I think I might be outgrowing a certain type of books. Better yet, I think I might be becoming more critical. Even though I still let a story sweep me off my feet and relax while enjoying the ride, in the end I look from a distance to what I've read and try to analyze what the book has giving me, what was its message, whether it changed me a bit or left me just the same, what I would have done had I been in some characters' shoes.
That being said, I once again happen to be the black sheep. I'm getting pretty much used to it, thus no surprise there.
The hype sorrounding this novel is remarkable, whatever reader has had the chance of reading an ARC of it has loved it, yet I can't help but feeling cheated, with this bittersweet aftertaste that won't leave me.
What deeply bothers me is how much I was loving this book. I was truly, immensely loving this book. The author did an outstanding job at projecting on us readers the emotinal chaos Maddie was experiencing for the first time. Maddie and Olly were adorkable.
The emails, maps and drawings made by Nicola Yoon's husband enriched the story making it smooth and peculiar, unique in its own genre; I flew through it.

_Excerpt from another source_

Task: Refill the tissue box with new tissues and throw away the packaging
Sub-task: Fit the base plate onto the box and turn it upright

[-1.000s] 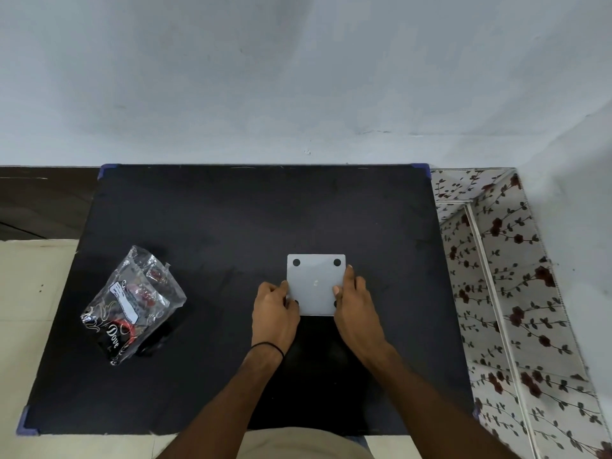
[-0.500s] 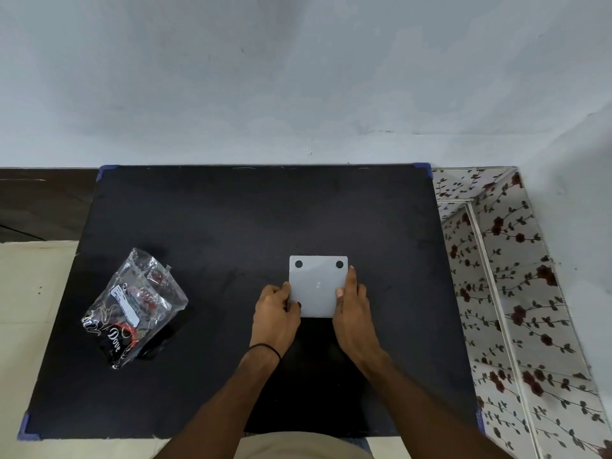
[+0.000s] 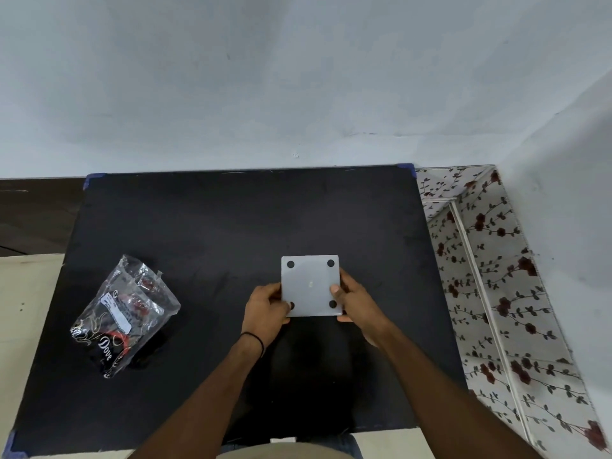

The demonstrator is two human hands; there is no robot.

More than anything, though, I loved its message. How many tiny little things, such as outside noises or the feel of the wind on our skin, do we take for granted every day? How many times do we plan our future, dream about it and live it when the time comes but we forget about the building up to it, the "meantime" of our days that pass us by without realizing we are wasting our own precious time? Carpe diem. Live your life to the fullest. There's a huge difference between being alive and live.
Up to 80% of this book, I was as happy as I could be. Then that twist came and it all went to hell.
I can't say it. I can't say why I hated this book, if I want to keep you away from spoilers. All I can tell you is that this book had promised to give me something but it was a lie. I feel cheated, a fraud. And I feel helpless towards some things that I won't be able to know, and I'm left wondering.
I wish I could say more, I wish I could give this book more,but if I did it wouldn't feel right and I wouldn't be at peace with my mind and conscience.
Despite its premise, I can't help but feel hopelessness, a terrible void in my heart that I can't quite fill, for I wouldn't know with what or what would help.
The author took the easy way out and I just can't accept it. I'm sorry.